**GOAL OF THE EXERCISE:**
With the line containing "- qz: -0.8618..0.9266" as the start and the line containing "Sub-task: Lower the" as the end, transcribe that span of the entries below exactly, including both.

Items from a dataset
Segment Open
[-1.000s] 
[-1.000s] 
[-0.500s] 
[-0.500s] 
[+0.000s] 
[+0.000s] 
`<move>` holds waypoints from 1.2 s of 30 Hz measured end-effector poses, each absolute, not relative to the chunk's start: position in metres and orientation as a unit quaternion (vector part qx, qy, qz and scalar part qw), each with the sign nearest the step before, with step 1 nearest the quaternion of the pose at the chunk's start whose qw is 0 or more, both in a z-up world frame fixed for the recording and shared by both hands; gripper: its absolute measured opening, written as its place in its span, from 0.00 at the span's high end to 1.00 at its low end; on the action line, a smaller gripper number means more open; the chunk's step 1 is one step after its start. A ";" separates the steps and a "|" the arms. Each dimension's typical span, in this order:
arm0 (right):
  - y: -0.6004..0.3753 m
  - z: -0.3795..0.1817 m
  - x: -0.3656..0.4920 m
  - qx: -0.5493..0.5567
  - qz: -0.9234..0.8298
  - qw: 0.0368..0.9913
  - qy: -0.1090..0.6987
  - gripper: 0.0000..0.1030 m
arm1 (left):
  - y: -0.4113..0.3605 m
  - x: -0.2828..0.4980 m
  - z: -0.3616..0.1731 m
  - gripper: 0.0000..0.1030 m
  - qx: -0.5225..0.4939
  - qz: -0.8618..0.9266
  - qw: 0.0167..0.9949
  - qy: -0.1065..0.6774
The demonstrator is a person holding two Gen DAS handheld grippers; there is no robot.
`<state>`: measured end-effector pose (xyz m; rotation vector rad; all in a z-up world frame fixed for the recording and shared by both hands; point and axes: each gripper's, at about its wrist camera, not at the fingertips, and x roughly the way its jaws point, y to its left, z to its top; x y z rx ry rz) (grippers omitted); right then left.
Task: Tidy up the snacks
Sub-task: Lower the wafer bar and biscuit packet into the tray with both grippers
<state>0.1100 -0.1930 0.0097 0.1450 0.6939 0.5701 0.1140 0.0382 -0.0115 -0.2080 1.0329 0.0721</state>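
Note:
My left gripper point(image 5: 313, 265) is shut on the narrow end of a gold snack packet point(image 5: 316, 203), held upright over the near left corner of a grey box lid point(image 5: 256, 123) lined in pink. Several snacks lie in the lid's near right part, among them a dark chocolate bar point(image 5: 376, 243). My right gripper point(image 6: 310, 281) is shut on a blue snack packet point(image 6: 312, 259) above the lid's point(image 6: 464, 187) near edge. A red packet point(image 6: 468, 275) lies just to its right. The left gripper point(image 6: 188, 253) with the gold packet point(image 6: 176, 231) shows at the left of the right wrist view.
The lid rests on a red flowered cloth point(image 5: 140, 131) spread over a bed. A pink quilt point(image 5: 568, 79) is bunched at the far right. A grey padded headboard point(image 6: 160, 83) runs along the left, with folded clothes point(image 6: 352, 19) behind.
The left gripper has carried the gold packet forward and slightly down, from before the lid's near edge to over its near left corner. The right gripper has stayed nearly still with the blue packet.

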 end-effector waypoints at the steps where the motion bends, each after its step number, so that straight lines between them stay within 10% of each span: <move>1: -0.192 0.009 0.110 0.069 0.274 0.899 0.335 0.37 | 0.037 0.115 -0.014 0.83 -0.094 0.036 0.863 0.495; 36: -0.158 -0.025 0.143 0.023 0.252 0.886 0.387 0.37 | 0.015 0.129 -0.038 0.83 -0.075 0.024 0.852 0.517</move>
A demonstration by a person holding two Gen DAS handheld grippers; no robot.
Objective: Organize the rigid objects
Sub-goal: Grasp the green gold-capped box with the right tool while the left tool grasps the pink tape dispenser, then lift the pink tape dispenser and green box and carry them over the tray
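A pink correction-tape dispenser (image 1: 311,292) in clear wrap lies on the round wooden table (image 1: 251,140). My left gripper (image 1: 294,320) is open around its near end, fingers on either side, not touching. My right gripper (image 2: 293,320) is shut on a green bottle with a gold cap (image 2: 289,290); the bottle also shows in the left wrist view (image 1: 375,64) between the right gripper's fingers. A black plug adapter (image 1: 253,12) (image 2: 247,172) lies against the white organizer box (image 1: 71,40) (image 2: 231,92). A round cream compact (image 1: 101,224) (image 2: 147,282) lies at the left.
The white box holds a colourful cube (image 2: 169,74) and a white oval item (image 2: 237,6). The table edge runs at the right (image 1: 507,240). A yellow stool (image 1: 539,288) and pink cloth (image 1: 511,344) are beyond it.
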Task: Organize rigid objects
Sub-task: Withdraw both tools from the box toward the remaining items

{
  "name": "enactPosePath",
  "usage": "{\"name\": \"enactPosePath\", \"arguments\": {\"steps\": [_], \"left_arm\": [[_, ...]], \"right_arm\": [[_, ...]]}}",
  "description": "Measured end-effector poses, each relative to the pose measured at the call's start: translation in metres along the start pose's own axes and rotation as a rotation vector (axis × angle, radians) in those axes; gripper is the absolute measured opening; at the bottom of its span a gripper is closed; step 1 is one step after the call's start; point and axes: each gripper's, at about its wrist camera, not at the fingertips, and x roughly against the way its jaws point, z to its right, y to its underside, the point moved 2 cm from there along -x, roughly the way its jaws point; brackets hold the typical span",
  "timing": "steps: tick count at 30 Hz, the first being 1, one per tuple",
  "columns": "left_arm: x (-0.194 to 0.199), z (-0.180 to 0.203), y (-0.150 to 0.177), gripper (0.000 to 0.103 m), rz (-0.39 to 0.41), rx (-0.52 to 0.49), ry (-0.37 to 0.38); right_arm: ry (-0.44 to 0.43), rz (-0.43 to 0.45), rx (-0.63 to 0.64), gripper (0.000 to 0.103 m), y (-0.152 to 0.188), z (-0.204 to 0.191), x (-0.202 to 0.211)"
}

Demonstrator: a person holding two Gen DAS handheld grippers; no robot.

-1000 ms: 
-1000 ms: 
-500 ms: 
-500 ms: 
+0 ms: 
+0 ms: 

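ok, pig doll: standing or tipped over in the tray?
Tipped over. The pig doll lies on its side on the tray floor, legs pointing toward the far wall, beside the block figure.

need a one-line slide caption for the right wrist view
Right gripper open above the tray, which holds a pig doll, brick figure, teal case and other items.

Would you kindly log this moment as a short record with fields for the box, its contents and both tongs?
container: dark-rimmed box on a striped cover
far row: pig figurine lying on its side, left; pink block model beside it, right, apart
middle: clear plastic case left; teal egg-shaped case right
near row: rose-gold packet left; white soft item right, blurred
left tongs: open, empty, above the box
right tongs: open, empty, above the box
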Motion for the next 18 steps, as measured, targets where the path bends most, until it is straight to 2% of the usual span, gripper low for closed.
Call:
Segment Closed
**EXERCISE RESULT:**
  - qz: -0.8618..0.9266
  - qw: 0.0167..0.9949
  - qy: -0.1065..0.6774
The demonstrator is a person holding two Gen DAS handheld grippers; there is no robot.
`<state>`: measured end-effector pose (xyz m; rotation vector rad; all in a z-up world frame fixed for the recording and shared by both hands; point and axes: each gripper's, at about its wrist camera, not at the fingertips, and x roughly the way its jaws point, y to its left, z to its top; x y z rx ry rz) (grippers omitted); right then left.
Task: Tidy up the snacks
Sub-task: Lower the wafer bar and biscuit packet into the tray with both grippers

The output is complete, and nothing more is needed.